> [ACTION ITEM]: Using the records below, transcribe word for word the stretch from the line that contains "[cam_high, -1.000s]" through the line that contains "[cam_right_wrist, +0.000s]", both end lines included, and nothing else.

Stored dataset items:
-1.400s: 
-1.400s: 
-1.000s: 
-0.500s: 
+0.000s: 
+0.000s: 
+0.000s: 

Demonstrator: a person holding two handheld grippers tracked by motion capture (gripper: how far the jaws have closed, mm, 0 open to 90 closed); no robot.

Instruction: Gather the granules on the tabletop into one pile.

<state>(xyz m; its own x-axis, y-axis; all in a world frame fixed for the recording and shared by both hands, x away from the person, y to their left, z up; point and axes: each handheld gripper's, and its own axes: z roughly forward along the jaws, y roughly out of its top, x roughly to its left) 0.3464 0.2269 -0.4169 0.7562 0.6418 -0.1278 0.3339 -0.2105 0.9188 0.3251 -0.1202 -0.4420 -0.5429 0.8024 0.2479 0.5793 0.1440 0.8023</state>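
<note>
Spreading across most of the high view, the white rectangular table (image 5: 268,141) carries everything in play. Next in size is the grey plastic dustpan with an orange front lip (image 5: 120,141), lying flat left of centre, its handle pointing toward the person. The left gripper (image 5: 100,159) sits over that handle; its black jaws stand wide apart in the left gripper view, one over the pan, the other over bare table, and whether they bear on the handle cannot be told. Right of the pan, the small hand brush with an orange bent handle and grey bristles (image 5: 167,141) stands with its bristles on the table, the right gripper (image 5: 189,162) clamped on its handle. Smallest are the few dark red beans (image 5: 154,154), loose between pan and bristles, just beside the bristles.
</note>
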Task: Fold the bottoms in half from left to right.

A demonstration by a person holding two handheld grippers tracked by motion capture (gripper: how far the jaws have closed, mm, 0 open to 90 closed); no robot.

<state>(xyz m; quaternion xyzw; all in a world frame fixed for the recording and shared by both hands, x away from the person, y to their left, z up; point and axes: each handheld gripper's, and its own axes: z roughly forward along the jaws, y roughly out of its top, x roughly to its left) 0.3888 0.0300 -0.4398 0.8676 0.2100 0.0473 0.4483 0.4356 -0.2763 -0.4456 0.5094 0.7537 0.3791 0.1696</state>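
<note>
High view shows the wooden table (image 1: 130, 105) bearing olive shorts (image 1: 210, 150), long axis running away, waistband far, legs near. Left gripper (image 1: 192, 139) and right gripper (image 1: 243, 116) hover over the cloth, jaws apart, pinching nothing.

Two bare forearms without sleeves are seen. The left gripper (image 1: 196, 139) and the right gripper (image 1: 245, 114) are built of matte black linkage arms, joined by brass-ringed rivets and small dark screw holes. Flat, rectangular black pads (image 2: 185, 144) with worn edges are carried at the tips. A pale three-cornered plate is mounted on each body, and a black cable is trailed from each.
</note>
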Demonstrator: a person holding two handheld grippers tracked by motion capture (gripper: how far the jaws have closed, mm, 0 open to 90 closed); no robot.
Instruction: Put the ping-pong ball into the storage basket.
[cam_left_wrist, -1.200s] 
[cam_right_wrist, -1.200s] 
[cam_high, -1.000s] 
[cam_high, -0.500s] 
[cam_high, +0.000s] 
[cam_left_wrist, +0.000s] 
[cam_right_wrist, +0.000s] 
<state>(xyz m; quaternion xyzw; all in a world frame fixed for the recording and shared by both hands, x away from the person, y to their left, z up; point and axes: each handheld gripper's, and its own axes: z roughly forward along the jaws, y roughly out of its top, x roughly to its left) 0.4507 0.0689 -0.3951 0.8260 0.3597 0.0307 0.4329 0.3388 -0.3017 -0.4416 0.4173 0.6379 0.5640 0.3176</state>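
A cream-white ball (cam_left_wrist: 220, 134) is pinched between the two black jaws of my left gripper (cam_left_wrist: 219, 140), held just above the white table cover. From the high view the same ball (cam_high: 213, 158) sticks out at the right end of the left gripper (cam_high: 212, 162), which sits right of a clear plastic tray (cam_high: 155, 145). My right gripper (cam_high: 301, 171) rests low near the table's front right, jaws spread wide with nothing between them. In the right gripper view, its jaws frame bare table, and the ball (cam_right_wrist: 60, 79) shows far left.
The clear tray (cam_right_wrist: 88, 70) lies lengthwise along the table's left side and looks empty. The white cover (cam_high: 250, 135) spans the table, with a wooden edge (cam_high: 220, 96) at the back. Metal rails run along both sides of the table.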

> [OUTPUT OF THE TASK]:
[cam_high, -1.000s] 
[cam_high, -0.500s] 
[cam_high, +0.000s] 
[cam_left_wrist, +0.000s] 
[cam_right_wrist, +0.000s] 

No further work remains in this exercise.